▶ **Work order**: Only the lines below between the ones containing "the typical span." and "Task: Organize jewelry", inclusive, are to be reproduced, each exactly as it stands.

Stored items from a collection
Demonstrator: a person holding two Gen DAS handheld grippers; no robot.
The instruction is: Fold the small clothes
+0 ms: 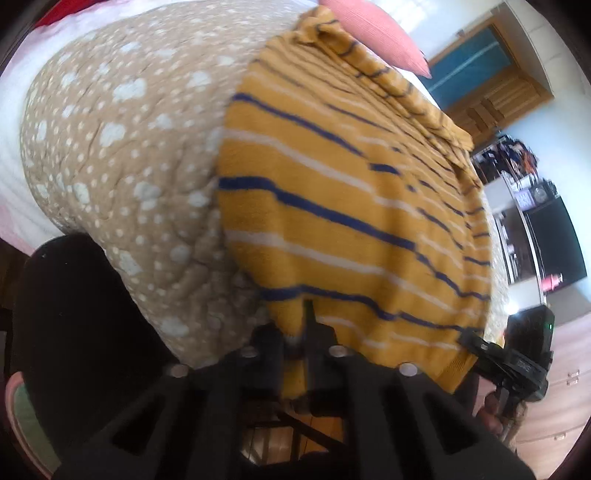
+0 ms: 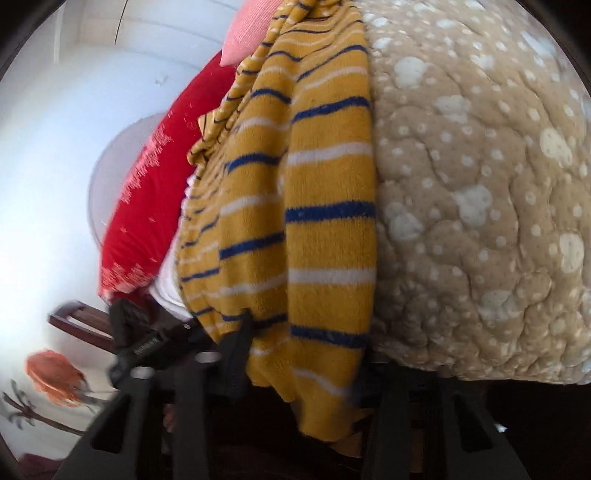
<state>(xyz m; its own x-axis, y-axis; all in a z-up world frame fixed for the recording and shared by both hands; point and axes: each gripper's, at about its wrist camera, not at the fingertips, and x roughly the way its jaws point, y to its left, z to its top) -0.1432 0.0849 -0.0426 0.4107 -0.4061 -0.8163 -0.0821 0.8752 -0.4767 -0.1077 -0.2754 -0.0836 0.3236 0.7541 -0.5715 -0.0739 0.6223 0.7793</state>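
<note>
Lying flat on the beige dotted quilt [image 1: 122,147], the mustard striped garment [image 1: 351,206] has its near hem pinched at both corners: left gripper [image 1: 301,332] and right gripper [image 2: 306,365] each clamp the fabric.

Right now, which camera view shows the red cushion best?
The right wrist view: the red cushion lies large beside the striped garment. The left wrist view shows only a red sliver at its top edge.

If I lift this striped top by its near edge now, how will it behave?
The striped top will probably droop: it's soft knit, already sagging over the quilt's edge. It likely drags rather than slides on that puffy quilt. Looks light.
</note>
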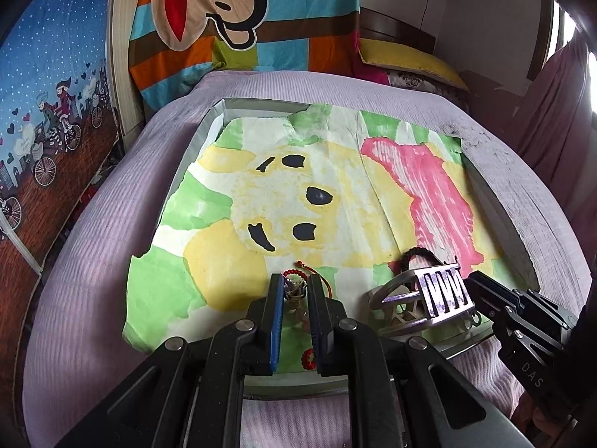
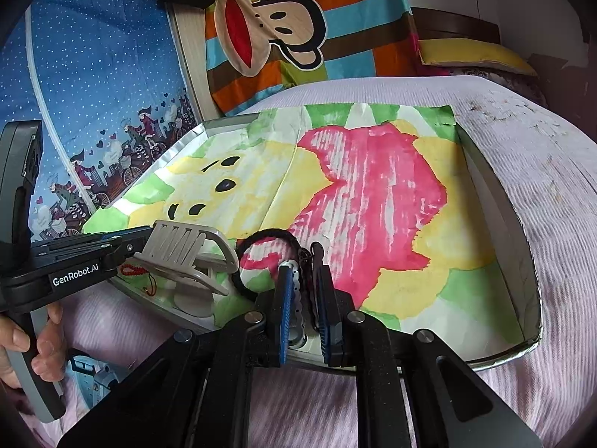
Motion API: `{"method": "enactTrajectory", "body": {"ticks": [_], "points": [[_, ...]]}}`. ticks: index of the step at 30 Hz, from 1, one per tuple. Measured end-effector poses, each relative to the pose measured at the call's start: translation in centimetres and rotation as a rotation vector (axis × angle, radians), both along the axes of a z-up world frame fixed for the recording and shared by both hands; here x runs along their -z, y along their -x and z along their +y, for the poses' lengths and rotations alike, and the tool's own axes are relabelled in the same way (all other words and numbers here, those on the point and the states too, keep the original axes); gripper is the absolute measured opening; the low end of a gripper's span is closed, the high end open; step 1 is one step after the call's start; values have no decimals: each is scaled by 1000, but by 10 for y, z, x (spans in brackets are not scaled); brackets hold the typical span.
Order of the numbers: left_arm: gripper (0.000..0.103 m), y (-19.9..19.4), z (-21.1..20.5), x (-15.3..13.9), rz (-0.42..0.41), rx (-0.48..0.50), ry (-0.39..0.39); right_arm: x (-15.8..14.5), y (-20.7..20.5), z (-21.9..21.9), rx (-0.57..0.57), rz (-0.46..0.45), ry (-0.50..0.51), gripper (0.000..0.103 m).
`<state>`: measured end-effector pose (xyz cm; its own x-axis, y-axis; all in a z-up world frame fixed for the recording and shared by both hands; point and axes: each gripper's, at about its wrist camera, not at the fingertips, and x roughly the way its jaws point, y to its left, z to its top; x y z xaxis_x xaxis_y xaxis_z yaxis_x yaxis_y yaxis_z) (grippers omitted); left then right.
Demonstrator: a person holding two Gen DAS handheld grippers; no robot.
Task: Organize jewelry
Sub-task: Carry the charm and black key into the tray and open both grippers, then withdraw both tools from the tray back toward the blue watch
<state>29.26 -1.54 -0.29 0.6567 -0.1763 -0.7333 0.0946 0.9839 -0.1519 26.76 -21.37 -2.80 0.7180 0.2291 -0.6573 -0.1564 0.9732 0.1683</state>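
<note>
The left gripper [image 1: 294,291] pinches a red beaded cord bracelet [image 1: 296,274] over the shallow silver tray [image 1: 500,220]. Just beside it stands a pale plastic slotted jewelry rack [image 2: 186,250], crowding the near corner. The right gripper [image 2: 302,272] clamps a black braided cord bracelet [image 2: 268,237] lying on the tray's painted paper liner [image 2: 373,194].

Shiny metal tray [image 1: 209,127] lined with creased matt paper [image 1: 335,186], on ribbed cloth [image 1: 93,242].

The small trinket [image 1: 294,288] between the left jaws is too blurred to identify. The rack [image 2: 186,257] hides part of the red bead string [image 2: 133,269] at nine o'clock. The black braided bracelet [image 2: 268,239] runs behind the right jaws, its lower part unseen.
</note>
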Motion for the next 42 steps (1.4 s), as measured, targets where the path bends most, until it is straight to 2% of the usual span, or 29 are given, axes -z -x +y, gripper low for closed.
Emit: {"method": "enactTrajectory", "body": {"ticks": [4,7,9,13,14,16,18,21,25,30,37,42], "points": [[22,7,4,-3,-26,-8,21,-2,3,-2,5,-13,-5,15],[41,12,8,-5,-44,-21,47,-4,8,-3,9,-29,-10,21],[57,17,12,-8,-72,-38,65,-5,12,-5,16,-40,-9,30],[69,28,18,-15,-124,-63,78,-9,20,-12,36,-68,-21,40],[75,31,19,-17,-138,-69,82,-11,22,-13,43,-78,-21,42],[83,39,21,-20,-170,-81,86,-14,27,-16,55,-100,-26,53],[92,48,23,-24,-205,-102,81,-18,33,-18,64,-118,-31,60],[100,63,26,-29,-256,-123,87,-23,45,-21,76,-154,-29,79],[103,82,28,-34,-312,-139,76,-32,64,-22,81,-219,-29,94],[103,108,30,-37,-391,-136,58,-42,88,-25,86,-302,-34,102],[103,139,38,-35,-472,-134,78,-47,119,-31,104,-354,-60,102],[103,150,39,-32,-482,-123,71,-46,139,-34,126,-395,-61,102]]}}
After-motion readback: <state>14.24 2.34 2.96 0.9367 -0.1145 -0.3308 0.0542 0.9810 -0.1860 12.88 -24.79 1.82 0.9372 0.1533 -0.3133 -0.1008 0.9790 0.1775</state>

▶ **Expected output**:
Motion API: `{"method": "enactTrajectory", "body": {"ticks": [_], "points": [[_, ...]]}}`. ticks: index of the step at 30 Hz, from 1, one per tuple. Measured end-effector poses, each relative to the pose measured at the call's start: translation in centimetres and rotation as a rotation vector (axis × angle, radians), both along the axes of a z-up world frame fixed for the recording and shared by both hands; here x runs along their -z, y along their -x and z along their +y, for the poses' lengths and rotations alike, and the tool's own axes are relabelled in the same way (all other words and numbers here, those on the point and the states too, keep the original axes); gripper is the absolute measured opening; the low end of a gripper's span is closed, the high end open; step 1 is one step after the call's start; values have no decimals: each is scaled by 1000, but by 10 for y, z, x (spans in brackets are not scaled); brackets hold the typical span.
Order of the numbers: left_arm: gripper (0.000..0.103 m), y (-19.9..19.4), z (-21.1..20.5), x (-15.3..13.9), rz (-0.42..0.41), rx (-0.48..0.50), ry (-0.39..0.39); right_arm: x (-15.8..14.5), y (-20.7..20.5), z (-21.9..21.9), rx (-0.57..0.57), rz (-0.46..0.45), ry (-0.50..0.51), gripper (0.000..0.103 m).
`<state>`: measured end-effector pose (xyz cm; its own x-axis, y-axis; all in a z-up world frame fixed for the recording and shared by both hands; point and axes: each gripper's, at about its wrist camera, not at the fingertips, and x roughly the way its jaws point, y to its left, z to its top; x y z xaxis_x xaxis_y xaxis_z yaxis_x yaxis_y yaxis_z) (grippers omitted); left then right.
Demonstrator: a person holding two Gen DAS handheld grippers; no robot.
Task: Organize jewelry

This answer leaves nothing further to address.